_What you are asked to do_. From the data below, please reproduce exactly everything from the line that contains "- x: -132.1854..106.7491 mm" down to the line that contains "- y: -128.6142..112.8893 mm", with both ends included.

_Dataset excerpt_.
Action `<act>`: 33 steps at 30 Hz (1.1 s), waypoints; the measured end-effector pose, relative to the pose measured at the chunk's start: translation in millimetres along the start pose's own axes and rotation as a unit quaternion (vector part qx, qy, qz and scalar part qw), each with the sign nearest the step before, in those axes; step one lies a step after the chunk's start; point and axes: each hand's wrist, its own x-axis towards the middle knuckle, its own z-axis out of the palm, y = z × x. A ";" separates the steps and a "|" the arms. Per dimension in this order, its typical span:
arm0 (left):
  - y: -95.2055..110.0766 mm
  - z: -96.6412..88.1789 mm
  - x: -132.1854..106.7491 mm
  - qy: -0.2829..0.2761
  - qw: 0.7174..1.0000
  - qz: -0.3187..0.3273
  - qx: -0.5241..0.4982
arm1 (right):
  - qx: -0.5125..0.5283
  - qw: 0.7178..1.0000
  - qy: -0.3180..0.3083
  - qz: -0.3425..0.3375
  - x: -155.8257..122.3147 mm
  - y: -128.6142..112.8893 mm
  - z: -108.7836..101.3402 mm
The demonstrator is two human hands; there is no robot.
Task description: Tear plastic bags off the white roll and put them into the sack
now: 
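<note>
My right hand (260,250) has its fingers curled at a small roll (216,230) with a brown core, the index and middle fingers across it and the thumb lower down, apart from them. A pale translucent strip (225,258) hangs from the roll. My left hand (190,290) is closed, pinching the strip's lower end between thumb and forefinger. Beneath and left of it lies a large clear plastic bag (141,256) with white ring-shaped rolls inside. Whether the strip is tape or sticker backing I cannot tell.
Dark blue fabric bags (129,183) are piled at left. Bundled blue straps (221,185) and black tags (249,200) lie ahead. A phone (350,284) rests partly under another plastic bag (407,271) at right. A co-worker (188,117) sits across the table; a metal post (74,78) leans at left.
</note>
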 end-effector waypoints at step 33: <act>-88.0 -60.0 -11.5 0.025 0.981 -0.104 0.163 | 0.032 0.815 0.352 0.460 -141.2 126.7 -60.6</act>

_Response to the task_.
  - x: -132.1854..106.7491 mm
  - qy: -0.2829..0.2761
  - qw: 0.7174..1.0000
  - qz: -0.3187..0.3273
  - qx: -0.5241..0.4982
arm1 (right):
  - qx: -0.5125..0.5283
  - qw: 0.7178..1.0000
  - qy: -0.3180..0.3083
  - qz: -0.3425..0.3375
  - x: -155.8257..122.3147 mm
  - y: -128.6142..112.8893 mm

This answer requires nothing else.